* _Work item_
Using the records below, write out again exactly the lines that begin at the line containing "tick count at" and end at the line containing "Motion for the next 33", and no other lines.

* _Provided entries_

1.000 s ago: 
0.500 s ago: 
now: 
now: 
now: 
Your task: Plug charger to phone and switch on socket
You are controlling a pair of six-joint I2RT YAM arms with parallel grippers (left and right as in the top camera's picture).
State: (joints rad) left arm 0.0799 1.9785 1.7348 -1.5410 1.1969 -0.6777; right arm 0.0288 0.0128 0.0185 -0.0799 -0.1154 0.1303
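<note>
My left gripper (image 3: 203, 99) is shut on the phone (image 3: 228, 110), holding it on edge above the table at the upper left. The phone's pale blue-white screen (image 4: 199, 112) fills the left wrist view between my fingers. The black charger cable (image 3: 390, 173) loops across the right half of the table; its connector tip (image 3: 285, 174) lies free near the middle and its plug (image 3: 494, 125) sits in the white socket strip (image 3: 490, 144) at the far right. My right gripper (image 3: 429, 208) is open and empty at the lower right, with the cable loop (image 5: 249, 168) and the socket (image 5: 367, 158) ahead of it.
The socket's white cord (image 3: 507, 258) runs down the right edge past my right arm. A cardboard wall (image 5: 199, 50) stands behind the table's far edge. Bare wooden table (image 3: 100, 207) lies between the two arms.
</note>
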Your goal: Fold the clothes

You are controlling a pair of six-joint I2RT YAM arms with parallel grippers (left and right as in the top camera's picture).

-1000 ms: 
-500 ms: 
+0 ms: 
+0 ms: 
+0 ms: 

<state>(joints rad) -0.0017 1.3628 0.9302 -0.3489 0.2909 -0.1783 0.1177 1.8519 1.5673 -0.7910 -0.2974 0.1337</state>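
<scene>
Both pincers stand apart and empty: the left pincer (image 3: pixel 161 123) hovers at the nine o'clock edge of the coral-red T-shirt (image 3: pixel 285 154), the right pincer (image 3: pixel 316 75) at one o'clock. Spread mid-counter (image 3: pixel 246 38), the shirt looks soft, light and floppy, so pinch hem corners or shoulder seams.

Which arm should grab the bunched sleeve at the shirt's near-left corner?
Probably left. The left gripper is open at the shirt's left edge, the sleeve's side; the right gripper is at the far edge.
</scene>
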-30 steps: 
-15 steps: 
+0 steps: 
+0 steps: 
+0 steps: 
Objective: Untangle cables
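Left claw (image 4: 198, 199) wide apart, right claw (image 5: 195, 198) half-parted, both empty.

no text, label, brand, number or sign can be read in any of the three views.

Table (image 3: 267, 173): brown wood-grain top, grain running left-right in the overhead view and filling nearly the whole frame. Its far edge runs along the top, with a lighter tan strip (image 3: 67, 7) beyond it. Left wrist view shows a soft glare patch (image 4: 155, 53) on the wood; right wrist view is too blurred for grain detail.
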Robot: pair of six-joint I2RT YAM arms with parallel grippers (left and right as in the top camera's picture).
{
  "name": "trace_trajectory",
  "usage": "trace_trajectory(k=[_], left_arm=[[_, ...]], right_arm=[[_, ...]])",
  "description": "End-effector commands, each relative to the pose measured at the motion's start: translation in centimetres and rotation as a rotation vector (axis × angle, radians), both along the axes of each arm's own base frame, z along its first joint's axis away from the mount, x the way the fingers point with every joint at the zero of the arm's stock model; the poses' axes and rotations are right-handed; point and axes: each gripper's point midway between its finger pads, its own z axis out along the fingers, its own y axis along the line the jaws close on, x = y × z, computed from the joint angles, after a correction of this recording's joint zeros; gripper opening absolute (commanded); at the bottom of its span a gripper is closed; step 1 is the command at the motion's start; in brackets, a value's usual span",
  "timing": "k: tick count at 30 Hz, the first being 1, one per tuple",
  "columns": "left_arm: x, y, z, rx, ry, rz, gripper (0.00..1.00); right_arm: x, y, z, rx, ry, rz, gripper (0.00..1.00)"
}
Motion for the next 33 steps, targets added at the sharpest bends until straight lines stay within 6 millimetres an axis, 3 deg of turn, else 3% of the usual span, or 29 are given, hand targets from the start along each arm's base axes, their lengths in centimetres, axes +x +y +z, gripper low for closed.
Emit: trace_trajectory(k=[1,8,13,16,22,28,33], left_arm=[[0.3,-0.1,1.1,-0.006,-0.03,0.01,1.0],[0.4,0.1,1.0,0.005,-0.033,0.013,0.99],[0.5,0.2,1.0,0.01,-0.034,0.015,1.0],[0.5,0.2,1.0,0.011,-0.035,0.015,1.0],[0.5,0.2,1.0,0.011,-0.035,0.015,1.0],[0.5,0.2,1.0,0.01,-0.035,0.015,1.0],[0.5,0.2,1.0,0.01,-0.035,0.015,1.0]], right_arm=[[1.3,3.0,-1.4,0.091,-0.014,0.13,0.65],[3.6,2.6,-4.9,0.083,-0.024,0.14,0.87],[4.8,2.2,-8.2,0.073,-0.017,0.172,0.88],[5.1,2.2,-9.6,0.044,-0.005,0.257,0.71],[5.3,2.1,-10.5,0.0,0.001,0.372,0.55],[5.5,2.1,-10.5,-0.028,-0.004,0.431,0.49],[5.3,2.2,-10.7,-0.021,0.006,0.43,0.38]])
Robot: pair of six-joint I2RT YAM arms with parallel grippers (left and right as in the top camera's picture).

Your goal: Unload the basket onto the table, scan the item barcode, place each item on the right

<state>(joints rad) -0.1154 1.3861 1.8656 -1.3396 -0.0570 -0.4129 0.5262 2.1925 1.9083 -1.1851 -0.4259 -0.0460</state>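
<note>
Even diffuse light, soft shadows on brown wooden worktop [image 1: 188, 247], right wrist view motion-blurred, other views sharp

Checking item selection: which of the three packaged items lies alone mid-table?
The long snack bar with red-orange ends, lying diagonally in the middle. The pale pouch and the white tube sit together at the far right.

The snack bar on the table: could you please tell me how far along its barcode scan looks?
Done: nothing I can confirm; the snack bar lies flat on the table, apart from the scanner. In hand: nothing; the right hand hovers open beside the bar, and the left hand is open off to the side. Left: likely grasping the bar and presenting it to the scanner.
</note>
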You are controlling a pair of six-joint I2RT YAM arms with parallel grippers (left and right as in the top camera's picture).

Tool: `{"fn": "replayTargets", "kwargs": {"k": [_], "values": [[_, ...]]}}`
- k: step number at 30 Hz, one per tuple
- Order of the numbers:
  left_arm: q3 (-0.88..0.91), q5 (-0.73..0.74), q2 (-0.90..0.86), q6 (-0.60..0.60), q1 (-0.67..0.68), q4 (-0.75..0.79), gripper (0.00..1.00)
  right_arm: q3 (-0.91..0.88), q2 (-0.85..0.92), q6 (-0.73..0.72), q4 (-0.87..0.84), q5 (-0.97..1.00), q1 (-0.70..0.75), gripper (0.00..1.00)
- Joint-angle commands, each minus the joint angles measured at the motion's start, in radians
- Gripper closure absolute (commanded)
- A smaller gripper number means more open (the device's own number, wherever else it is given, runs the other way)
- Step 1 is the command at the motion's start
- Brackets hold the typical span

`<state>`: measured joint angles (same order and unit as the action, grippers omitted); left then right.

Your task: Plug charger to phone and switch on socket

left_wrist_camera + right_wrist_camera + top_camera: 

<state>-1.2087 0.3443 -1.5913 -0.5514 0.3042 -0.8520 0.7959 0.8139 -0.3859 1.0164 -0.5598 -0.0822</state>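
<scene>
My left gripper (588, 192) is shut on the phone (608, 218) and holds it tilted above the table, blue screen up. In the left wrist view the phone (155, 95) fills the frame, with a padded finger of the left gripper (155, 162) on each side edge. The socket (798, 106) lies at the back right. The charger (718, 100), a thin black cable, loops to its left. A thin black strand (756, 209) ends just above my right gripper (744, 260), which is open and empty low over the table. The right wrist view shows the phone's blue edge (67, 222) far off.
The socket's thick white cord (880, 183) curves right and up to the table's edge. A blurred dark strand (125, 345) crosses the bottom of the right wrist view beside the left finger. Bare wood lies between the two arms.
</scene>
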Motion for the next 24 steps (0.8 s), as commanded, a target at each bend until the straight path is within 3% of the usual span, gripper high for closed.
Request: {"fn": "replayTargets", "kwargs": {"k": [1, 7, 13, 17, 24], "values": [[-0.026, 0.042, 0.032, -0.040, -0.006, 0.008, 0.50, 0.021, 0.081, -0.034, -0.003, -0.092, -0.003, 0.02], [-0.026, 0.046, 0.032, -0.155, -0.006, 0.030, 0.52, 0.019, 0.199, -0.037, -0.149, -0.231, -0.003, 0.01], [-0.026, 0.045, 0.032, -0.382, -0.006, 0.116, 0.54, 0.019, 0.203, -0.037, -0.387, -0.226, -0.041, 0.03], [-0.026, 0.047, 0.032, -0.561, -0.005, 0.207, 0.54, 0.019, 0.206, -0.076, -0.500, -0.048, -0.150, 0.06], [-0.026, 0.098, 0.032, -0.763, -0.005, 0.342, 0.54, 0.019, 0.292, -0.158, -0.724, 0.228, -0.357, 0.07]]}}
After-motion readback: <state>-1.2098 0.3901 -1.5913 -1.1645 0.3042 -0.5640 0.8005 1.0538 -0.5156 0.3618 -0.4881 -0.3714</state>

* _Exercise answer_
  "timing": "k: tick count at 30 Hz, the first being 1, one per tuple",
  "columns": "left_arm: x, y, z, rx, ry, rz, gripper (0.00..1.00); right_arm: x, y, z, rx, ry, rz, gripper (0.00..1.00)"
}
Motion for the next 33 steps, targets added at the sharpest bends until straight lines stay within 6 millimetres an axis, 3 deg of turn, else 3% of the usual span, or 29 are given, hand targets from the start along each arm's base axes, their lengths in centimetres, axes +x +y +z, gripper low for closed.

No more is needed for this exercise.